For labels and hints, there are several good options:
- Name of the information to be entered
- Example of the information to be entered
- Verb-first instruction about entering information
- Guidance for how the person can be successful
It is normally best to be consistent with the choice of these options. But clarity trumps consistency, so if breaking from the pattern will lead more users to successful then break the pattern.
{noun} / {Verb} [the] {noun} ⇒ ‘First Name’ / ‘Confirm Password’
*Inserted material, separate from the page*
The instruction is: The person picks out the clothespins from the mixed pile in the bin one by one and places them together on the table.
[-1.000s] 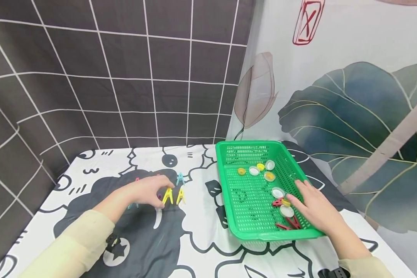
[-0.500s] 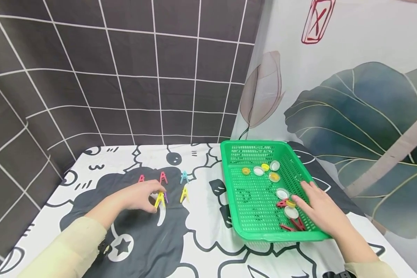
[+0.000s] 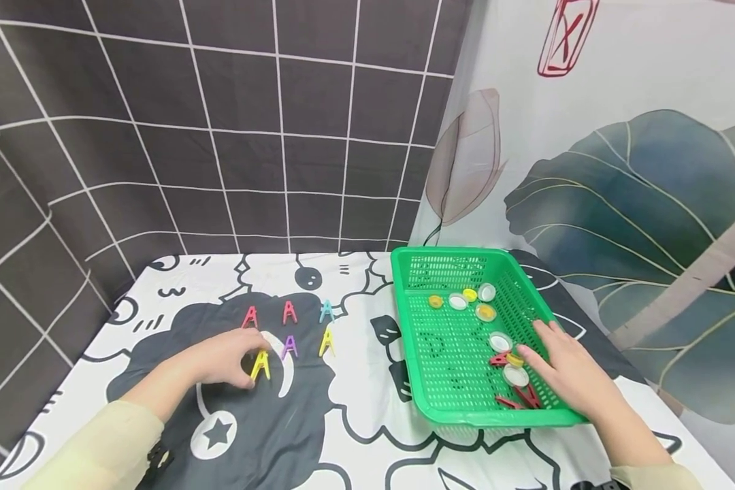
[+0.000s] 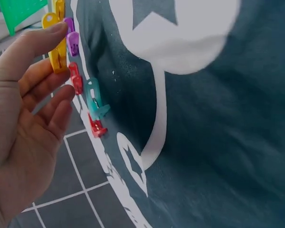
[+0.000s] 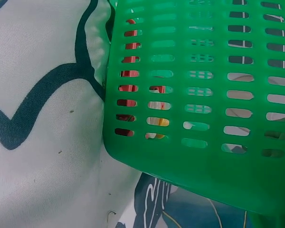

Transitional and Confirmation Text
Never leave a user hanging in a loading state without explanation. For short loading states, loading animations might suffice but using transition text is a more universally accessible option.
Text is accessible to screen readers and reassures all users that they are waiting for the action they are expecting. The more specific loading text is, the more reassuring it can be to the user.
Most of the time it is obvious to a user when a transition state is complete because they receive the result of the action or are moved onto the next step. Sometimes, though, it can be reassuring to get a confirmation text.
Confirmation messages should use the past tense, to confirm the thing has happened.
Transition: {Verb}ing [the] {noun}[…] ⇒ ‘Saving your Document…’
Confirmation: {Verb}ed [the] {noun} / {Noun} {verb}ed ⇒ ‘Document Saved’
Notifications
Notifications are interruptions, so they should:
- Have value
- Be urgent (or at least time appropriate)
- Communicate there value at a glance
- Include the first action a person needs to take to realise that value
To do X, {Verb} the {noun} ⇒ ‘To buy your next pass, update your credit card’
{Verb}ing [the] {noun} helps you do X ⇒ ‘Update your credit card to keep using one tap booking’
Errors
Error messages require user empathy to focus on helping the user do what they want to do.
To maintain trust, avoid assigning blame to the user, even if they did something wrong, who will blaming them help?
Inline Errors: These advice a user to make a correction e.g. how to fix a phone number format. Always try to keep them as brief as possible. Inline errors rarely need to be ‘polite’, there is no need to add please or sorry
{Verb} [the] {Noun} ⇒ ‘Enter your first name’
Detour Errors: Sometimes when there is an error, you can’t keep the user within their current journey and must detour them to address the error. Normally in these cases more detailed instructions and context are required to unblock the user.
Title: {Verb} [the] {Noun} ⇒ ‘Enter the coupon code again’
Description: Because of {problem name}, do X. ⇒ ‘The code you entered doesn’t exist, check the code and try again.’
Button: {Verb} [the {Noun}] ⇒ ‘Enter Code’
Blocking Errors: When moving forward isn’t possible, make that clear to the user.
Title: {Problem name} ⇒ ‘Unable to connect to the server’
Description: Because of {problem name}, you can’t X [until Y happens]. ⇒ ‘There is an issue connecting to our server. You are currently unable to view [username]'s profile.’
Further Reading
If you're interested in learning more about this approach, I highly recommend reading Strategic Writing for UX by Torrey Podmajersky. It’s a great resource for understanding how to craft effective UX copy at scale.